How to complete this task =>
Transcribe the data underneath exactly, keeping every word in place.

Data extract =>
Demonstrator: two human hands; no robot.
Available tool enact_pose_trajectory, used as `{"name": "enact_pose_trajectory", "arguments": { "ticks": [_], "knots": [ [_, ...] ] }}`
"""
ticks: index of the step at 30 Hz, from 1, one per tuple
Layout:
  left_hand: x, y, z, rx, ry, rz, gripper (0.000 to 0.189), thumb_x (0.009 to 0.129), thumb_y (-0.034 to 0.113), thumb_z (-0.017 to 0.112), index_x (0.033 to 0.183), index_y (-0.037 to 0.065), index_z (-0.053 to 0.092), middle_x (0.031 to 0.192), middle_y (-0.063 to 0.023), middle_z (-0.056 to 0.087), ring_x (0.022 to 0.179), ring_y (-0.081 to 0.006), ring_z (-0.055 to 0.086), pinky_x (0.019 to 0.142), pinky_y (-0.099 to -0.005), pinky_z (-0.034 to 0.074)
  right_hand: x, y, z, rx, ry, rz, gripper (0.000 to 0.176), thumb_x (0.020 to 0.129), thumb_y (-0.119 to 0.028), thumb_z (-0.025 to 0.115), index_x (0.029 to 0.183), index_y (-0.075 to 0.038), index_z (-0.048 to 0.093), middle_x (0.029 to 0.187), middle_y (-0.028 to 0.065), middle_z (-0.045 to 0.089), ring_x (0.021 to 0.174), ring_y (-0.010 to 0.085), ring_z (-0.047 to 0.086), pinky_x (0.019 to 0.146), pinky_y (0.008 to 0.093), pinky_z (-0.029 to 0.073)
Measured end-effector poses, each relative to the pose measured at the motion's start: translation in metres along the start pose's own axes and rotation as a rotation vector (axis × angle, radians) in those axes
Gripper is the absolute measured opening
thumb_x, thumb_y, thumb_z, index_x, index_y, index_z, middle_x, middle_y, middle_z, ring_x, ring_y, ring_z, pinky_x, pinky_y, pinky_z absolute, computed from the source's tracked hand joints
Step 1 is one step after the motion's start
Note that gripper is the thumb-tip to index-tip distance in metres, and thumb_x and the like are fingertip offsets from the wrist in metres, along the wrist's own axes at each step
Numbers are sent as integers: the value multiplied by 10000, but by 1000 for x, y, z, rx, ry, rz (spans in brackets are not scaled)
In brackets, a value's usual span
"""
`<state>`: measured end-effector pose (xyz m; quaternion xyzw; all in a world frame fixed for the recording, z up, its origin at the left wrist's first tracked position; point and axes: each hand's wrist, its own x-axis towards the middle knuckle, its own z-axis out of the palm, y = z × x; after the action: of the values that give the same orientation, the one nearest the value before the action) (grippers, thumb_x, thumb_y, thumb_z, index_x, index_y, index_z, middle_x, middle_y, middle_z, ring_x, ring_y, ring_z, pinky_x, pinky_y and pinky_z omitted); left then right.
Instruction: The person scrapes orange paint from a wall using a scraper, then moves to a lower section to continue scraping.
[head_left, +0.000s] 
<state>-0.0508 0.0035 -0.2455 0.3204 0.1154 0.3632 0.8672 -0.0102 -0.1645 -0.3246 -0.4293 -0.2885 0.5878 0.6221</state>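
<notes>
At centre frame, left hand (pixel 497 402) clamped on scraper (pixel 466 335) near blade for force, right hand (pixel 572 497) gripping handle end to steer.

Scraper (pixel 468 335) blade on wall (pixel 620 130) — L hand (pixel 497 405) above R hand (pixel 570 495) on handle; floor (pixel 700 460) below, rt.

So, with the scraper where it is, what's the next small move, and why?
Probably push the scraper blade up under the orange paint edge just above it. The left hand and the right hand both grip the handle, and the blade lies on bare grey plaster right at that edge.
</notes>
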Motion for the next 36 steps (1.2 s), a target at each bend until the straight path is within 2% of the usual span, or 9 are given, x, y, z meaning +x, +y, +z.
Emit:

Result for this task =>
Demonstrator: two human hands; no robot.
Available tool enact_pose_trajectory, used as `{"name": "enact_pose_trajectory", "arguments": { "ticks": [_], "knots": [ [_, ...] ] }}`
"""
ticks: index of the step at 30 Hz, from 1, one per tuple
Layout:
  left_hand: x, y, z, rx, ry, rz, gripper (0.000 to 0.189), thumb_x (0.009 to 0.129), thumb_y (-0.034 to 0.113), thumb_z (-0.017 to 0.112), index_x (0.033 to 0.183), index_y (-0.037 to 0.065), index_z (-0.053 to 0.092), middle_x (0.031 to 0.192), middle_y (-0.063 to 0.023), middle_z (-0.056 to 0.087), ring_x (0.022 to 0.179), ring_y (-0.081 to 0.006), ring_z (-0.055 to 0.086), pinky_x (0.019 to 0.142), pinky_y (-0.099 to -0.005), pinky_z (-0.034 to 0.074)
  right_hand: x, y, z, rx, ry, rz, gripper (0.000 to 0.176), thumb_x (0.020 to 0.129), thumb_y (-0.119 to 0.028), thumb_z (-0.025 to 0.115), index_x (0.029 to 0.183), index_y (-0.075 to 0.038), index_z (-0.048 to 0.093), middle_x (0.029 to 0.187), middle_y (-0.028 to 0.065), middle_z (-0.045 to 0.089), ring_x (0.021 to 0.174), ring_y (-0.010 to 0.085), ring_z (-0.047 to 0.086), pinky_x (0.019 to 0.146), pinky_y (0.008 to 0.093), pinky_z (-0.029 to 0.073)
Measured end-effector poses, each relative to the pose measured at the motion's start: translation in metres along the start pose's own axes and rotation as a rotation vector (axis × angle, radians) in those axes
Gripper is the absolute measured opening
thumb_x, thumb_y, thumb_z, index_x, index_y, index_z, middle_x, middle_y, middle_z, ring_x, ring_y, ring_z, pinky_x, pinky_y, pinky_z absolute, computed from the source's tracked hand joints
Step 1 is one step after the motion's start
Note that gripper is the thumb-tip to index-tip distance in metres, and thumb_x and the like are fingertip offsets from the wrist in metres, along the wrist's own axes at each step
Numbers are sent as integers: the value multiplied by 10000, but by 1000 for x, y, z, rx, ry, rz (spans in brackets are not scaled)
In brackets, a value's usual span
"""
`<state>`: measured end-effector pose (xyz m; quaternion xyzw; all in a world frame fixed for the recording, z up, its origin at the left wrist's first tracked position; point and axes: each hand's wrist, its own x-axis towards the middle knuckle, its own z-axis out of the palm, y = z × x; after the action: of the values that give the same orientation, the one nearest the value before the action) (grippers, thumb_x, thumb_y, thumb_z, index_x, index_y, index_z, middle_x, middle_y, middle_z, ring_x, ring_y, ring_z, pinky_x, pinky_y and pinky_z omitted); left then right.
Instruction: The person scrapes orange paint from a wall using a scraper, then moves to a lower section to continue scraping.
[head_left, +0.000s] 
<state>-0.0508 0.0035 -0.2455 0.3204 0.1154 0.3632 0.8672 -0.0102 -0.1645 -0.3246 -0.4293 -0.2885 0.5878 0.6221</state>
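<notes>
At centre frame, left hand (pixel 497 402) clamped on scraper (pixel 466 335) near blade for force, right hand (pixel 572 497) gripping handle end to steer.

Scraper (pixel 468 335) blade on wall (pixel 620 130) — L hand (pixel 497 405) above R hand (pixel 570 495) on handle; floor (pixel 700 460) below, rt.

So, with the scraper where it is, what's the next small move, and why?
Probably push the scraper blade up under the orange paint edge just above it. The left hand and the right hand both grip the handle, and the blade lies on bare grey plaster right at that edge.
</notes>
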Motion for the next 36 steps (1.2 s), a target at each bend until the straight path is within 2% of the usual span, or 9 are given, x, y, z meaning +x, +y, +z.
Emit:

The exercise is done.